* [EXTRACTED RECORDS]
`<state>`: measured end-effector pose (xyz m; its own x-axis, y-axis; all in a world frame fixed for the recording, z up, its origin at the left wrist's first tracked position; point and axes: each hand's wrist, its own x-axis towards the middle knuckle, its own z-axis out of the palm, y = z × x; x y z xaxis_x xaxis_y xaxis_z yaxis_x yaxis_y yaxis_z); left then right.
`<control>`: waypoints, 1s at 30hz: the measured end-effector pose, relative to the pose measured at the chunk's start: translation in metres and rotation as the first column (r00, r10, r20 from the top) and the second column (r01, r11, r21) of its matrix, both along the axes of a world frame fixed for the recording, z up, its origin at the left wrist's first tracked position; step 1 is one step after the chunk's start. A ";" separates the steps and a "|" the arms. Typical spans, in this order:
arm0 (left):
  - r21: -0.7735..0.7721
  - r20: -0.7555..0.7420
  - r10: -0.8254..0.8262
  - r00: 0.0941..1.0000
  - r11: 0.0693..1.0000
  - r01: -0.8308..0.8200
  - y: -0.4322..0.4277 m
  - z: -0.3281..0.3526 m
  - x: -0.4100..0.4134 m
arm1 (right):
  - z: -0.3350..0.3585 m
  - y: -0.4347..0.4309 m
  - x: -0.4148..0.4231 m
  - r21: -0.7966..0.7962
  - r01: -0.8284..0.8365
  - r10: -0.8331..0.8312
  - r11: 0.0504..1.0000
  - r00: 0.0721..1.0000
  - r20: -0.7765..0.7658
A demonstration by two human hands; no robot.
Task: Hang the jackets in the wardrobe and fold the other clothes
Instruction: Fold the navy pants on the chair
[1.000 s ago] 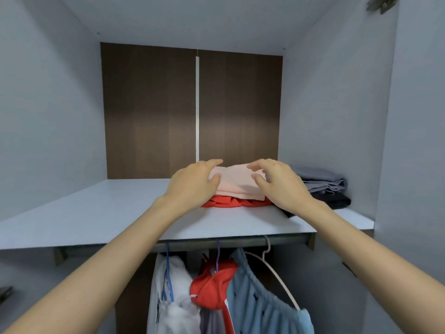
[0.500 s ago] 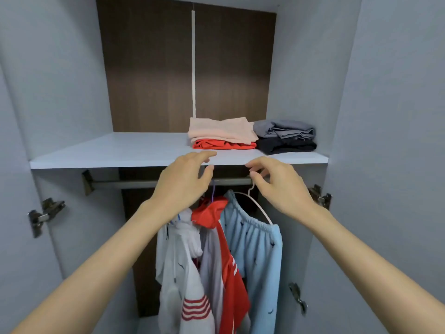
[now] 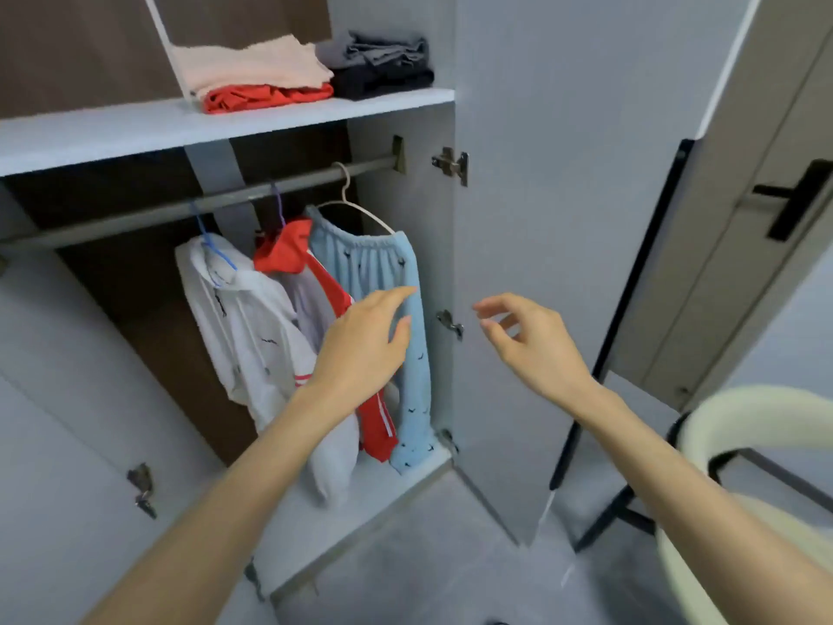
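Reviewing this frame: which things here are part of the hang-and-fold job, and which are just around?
Job: white jacket, red-and-grey jacket, light blue garment, all on hangers; pink-on-red folded pile; grey-on-dark folded pile; rail; shelf; empty left hand and right hand.
Around: cream chair; black door handle; hinge.

Folded clothes (image 3: 257, 76) on shelf (image 3: 112, 133) — jackets (image 3: 315, 300) below
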<state>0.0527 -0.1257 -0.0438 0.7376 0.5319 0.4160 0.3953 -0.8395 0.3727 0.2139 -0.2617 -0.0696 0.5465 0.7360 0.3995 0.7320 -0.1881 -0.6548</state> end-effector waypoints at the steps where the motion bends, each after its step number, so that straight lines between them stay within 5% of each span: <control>1: -0.016 -0.028 -0.047 0.999 0.999 0.046 -0.017 -0.011 0.003 | -0.012 -0.023 -0.002 -0.007 0.037 -0.037 0.999 0.999 -0.035; 11: -0.275 -0.189 -0.484 0.854 0.861 0.427 -0.205 -0.113 0.052 | -0.105 -0.276 -0.031 -0.102 0.472 -0.481 0.876 0.837 -0.262; 19: -0.349 -0.273 -0.771 0.575 0.637 0.688 -0.399 -0.155 0.103 | -0.149 -0.475 -0.091 -0.122 0.786 -0.764 0.606 0.532 -0.364; 30: -0.501 -0.364 -0.912 0.188 0.363 0.786 -0.649 -0.223 0.073 | -0.217 -0.698 -0.208 -0.313 0.920 -0.893 0.236 0.078 -0.443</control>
<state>0.1259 -0.7745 -0.2669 0.8020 -0.5597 -0.2088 -0.3658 -0.7365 0.5691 0.0059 -0.9596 -0.2866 0.8732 -0.4678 -0.1366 -0.3671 -0.4468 -0.8158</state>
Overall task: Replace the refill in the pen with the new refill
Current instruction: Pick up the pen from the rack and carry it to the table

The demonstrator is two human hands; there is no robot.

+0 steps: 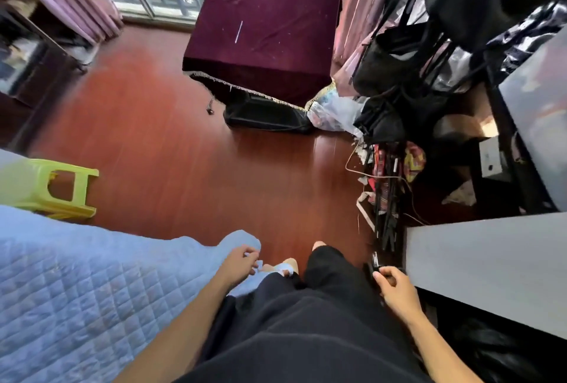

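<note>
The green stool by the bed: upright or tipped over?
Tipped over. The green stool lies on its side on the wooden floor beside the blue quilt, its legs pointing sideways instead of down.

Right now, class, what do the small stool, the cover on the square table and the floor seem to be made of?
Stool: apparently moulded plastic, yellow-green, smooth and slightly glossy, in one piece.
Table cover: looks like maroon velvet, matte with a soft nap; a pale fringe edges its hem.
Floor: probably polished wood or laminate, reddish-brown, with plank lines and window glare.
</note>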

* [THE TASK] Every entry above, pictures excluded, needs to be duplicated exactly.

* [EXERCISE SOLUTION]
`<state>`: measured end-effector pose (xyz m; its own x-axis, y-axis; all in a world frame fixed for the recording, z up, its origin at the left wrist's first tracked position; point and axes: each hand's wrist, its own x-axis towards the middle knuckle, its own z-axis out of the palm, y = z × x; x y z xaxis_x xaxis_y xaxis_z yaxis_x yaxis_y yaxis_z); left then right.
`<control>`: waypoints, 1s at 30hz: the measured end-effector pose, relative to the pose measured at the chunk's start: translation in metres and rotation as the first column (r00, r10, r20 from the top) and the second column (r01, r11, r21) of its matrix, both along the axes of a world frame fixed for the recording, z up, its origin at the left wrist's first tracked position; step 1 is one step after the chunk's start. A ";" separates the steps and a "|" the arms. Typical spans, in this order:
arm0 (left):
  - r21: -0.7735..0.7721
  - r20: -0.7555..0.7420
  - r10: -0.8254..0.8262
  - r00: 0.0941..1.0000
  - r11: 0.0693..1.0000
  - r01: -0.8308..0.8200
  - y: -0.4322..0.4277 m
  - z: -0.3281..0.3526 m
  - x: -0.4100..0.4134 m
arm1 (right):
  - z: -0.3350..0.3585 m
  - y: -0.4347..0.4309 m
  - x: -0.4148..0.4231 m
  - r21: -0.7966..0.7962
  - r01: -0.8284..0.8365
  - r10: -0.8331..0.8312
  - r11: 0.0504..1.0000
  - r00: 0.0721..1.0000
  - r20: -0.7765..0.7658
A demonstration by two human hands; no robot.
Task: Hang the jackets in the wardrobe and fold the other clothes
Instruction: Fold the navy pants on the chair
[1.000 s ago] 
[0.500 s ago] 
[now] 
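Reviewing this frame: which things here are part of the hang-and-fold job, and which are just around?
Job: white jacket, red-and-grey jacket, light blue garment, all on hangers; pink-on-red folded pile; grey-on-dark folded pile; rail; shelf; empty left hand and right hand.
Around: cream chair; black door handle; hinge.

Folded clothes (image 3: 257, 76) on shelf (image 3: 112, 133) — jackets (image 3: 315, 300) below
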<state>0.0527 -0.1257 -0.0438 0.7376 0.5319 0.4160 0.3953 -0.8395 0.3727 0.2139 -0.2617 -0.0696 0.5465 0.7360 0.3995 0.7320 -0.1881 -0.6548</state> end-effector waypoints at the steps where the motion bends, each after its step number, so that straight lines between them stay within 5% of each span: <control>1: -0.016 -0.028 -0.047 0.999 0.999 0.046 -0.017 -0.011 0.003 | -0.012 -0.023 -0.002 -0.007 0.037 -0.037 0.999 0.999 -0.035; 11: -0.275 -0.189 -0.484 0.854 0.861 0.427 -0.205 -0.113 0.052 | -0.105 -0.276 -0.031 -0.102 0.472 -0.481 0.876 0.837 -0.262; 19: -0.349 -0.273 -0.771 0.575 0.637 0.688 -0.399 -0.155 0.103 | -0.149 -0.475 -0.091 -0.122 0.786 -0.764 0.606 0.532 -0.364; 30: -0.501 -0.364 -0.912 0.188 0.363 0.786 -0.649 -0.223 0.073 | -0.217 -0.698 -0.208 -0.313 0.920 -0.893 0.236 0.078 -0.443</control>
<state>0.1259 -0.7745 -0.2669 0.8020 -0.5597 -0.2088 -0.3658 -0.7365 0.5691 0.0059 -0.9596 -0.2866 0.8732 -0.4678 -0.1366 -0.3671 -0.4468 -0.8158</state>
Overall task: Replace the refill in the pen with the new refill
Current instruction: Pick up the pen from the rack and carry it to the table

The demonstrator is two human hands; there is no robot.

+0 steps: 

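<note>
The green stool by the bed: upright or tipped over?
Tipped over. The green stool lies on its side on the wooden floor beside the blue quilt, its legs pointing sideways instead of down.

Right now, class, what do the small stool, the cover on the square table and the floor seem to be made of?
Stool: apparently moulded plastic, yellow-green, smooth and slightly glossy, in one piece.
Table cover: looks like maroon velvet, matte with a soft nap; a pale fringe edges its hem.
Floor: probably polished wood or laminate, reddish-brown, with plank lines and window glare.
</note>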

The output is finished, and nothing else is needed.